Today's comment is by Erika Nolan, Executive Director and Founding Publisher of The Sovereign Society.

Dear A-Letter Reader,

What happens if you DON'T plan your estate?

Say you procrastinate until the relatively young age of 47. You're in perfect health so you keep telling yourself "47 is the new 37...I have plenty of time."

Then tragedy hits. Whether it was a car accident or a sudden aneurism, the result is the same. Your family is left without you.

On top of their grief, your family also must cope with the mess of the unplanned estate you left behind. Assuming your business and other assets (or your "gross estate") are worth more than US$2,000,000, your family will be stuck with a considerable tax burden. In fact, your family could have to hand over 80% of your total estate just to pay income and estate taxes. That's quite a chunk.

Remember, the IRS considers your entire gross estate to include "cash and securities, real estate, insurance, trusts, annuities, business interests and other assets,". As you can see, there are few exempt assets that can be subtracted. But for the most part, your estate includes nearly every asset you own.

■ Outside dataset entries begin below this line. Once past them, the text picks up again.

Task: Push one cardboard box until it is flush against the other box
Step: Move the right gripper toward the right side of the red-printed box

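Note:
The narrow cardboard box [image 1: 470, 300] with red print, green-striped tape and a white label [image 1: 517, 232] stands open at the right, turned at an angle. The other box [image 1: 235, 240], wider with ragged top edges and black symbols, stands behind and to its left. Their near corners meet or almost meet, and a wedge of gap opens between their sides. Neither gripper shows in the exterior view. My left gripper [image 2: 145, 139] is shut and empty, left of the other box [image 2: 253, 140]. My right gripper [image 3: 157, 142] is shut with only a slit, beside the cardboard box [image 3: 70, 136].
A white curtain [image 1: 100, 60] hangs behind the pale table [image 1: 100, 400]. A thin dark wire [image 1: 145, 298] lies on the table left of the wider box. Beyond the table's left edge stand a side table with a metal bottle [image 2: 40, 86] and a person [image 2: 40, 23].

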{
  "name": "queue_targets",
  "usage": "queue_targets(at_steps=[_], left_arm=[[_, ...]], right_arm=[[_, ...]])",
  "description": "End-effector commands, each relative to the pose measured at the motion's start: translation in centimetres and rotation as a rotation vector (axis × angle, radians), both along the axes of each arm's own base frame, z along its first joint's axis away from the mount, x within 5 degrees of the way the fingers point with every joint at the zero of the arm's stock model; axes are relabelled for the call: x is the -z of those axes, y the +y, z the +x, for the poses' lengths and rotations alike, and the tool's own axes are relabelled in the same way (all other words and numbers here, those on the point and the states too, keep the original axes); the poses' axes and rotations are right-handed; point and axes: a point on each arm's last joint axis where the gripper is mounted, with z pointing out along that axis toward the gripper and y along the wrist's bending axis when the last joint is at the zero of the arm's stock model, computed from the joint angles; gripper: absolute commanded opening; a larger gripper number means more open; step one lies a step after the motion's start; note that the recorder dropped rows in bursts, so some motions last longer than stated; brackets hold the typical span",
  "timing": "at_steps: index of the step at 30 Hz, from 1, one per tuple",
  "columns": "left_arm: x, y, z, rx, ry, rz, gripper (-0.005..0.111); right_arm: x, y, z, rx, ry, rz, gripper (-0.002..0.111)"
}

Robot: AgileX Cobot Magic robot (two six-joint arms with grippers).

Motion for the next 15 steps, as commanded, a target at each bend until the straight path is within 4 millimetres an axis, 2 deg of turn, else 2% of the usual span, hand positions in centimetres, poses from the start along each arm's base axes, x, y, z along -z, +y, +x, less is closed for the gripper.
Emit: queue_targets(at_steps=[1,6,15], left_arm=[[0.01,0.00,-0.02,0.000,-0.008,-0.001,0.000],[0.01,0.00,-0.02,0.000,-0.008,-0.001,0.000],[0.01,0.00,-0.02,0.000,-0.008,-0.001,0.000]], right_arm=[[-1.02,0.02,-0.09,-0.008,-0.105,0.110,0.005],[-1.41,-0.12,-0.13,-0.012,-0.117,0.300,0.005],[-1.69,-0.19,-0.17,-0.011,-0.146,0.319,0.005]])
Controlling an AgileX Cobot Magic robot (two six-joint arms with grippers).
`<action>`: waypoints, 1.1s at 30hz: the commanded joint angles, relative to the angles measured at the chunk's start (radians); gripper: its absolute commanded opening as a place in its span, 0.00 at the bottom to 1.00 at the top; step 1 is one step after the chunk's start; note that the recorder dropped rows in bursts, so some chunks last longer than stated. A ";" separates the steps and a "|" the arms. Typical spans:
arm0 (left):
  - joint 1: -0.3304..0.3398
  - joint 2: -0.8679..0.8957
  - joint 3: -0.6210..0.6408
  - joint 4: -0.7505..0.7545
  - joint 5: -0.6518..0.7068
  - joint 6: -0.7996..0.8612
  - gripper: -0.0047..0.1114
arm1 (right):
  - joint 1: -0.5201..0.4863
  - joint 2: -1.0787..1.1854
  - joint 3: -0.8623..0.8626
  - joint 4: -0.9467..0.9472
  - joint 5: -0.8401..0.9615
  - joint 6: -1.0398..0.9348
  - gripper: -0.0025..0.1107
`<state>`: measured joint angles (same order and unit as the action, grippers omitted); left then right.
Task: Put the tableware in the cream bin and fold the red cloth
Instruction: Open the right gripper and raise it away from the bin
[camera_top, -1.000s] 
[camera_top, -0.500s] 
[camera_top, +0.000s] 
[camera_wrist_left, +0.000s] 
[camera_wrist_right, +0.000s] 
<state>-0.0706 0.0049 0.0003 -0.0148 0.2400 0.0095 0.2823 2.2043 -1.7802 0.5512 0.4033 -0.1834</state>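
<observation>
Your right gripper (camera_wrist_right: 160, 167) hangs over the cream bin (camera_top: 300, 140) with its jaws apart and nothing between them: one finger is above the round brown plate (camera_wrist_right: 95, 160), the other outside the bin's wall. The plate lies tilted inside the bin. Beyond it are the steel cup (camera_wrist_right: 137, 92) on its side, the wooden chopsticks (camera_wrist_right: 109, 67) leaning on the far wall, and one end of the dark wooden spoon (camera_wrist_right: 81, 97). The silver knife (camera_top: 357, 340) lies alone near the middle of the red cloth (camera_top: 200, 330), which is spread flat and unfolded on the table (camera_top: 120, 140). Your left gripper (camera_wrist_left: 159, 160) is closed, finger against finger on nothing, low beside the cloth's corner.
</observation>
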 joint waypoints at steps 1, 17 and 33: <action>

And if US$2,000,000 was not a low enough threshold for estate taxation already, consider that the IRS is dropping the taxable limit back down to US$1,000,000 in 2011. That's only four years away. As Forbes recently wrote "You don't have to be fantastically rich to concern yourself with estate planning issues."

So the best way to plan for your estate is to simply prepare now, so you can move on with the rest of your life.

And if you're already planning your estate, consider an offshore solution. By taking your estate offshore, the assets you leave to your heirs will enjoy the same protection as other offshore assets. In other words, your estate assets will enjoy greater protection from creditors and lawsuits and remain as confidential as possible. Plus, an offshore planning solution will help you pass your assets onto your heirs with as little hassle as possible when the time comes.

Here are a few offshore ideas to consider...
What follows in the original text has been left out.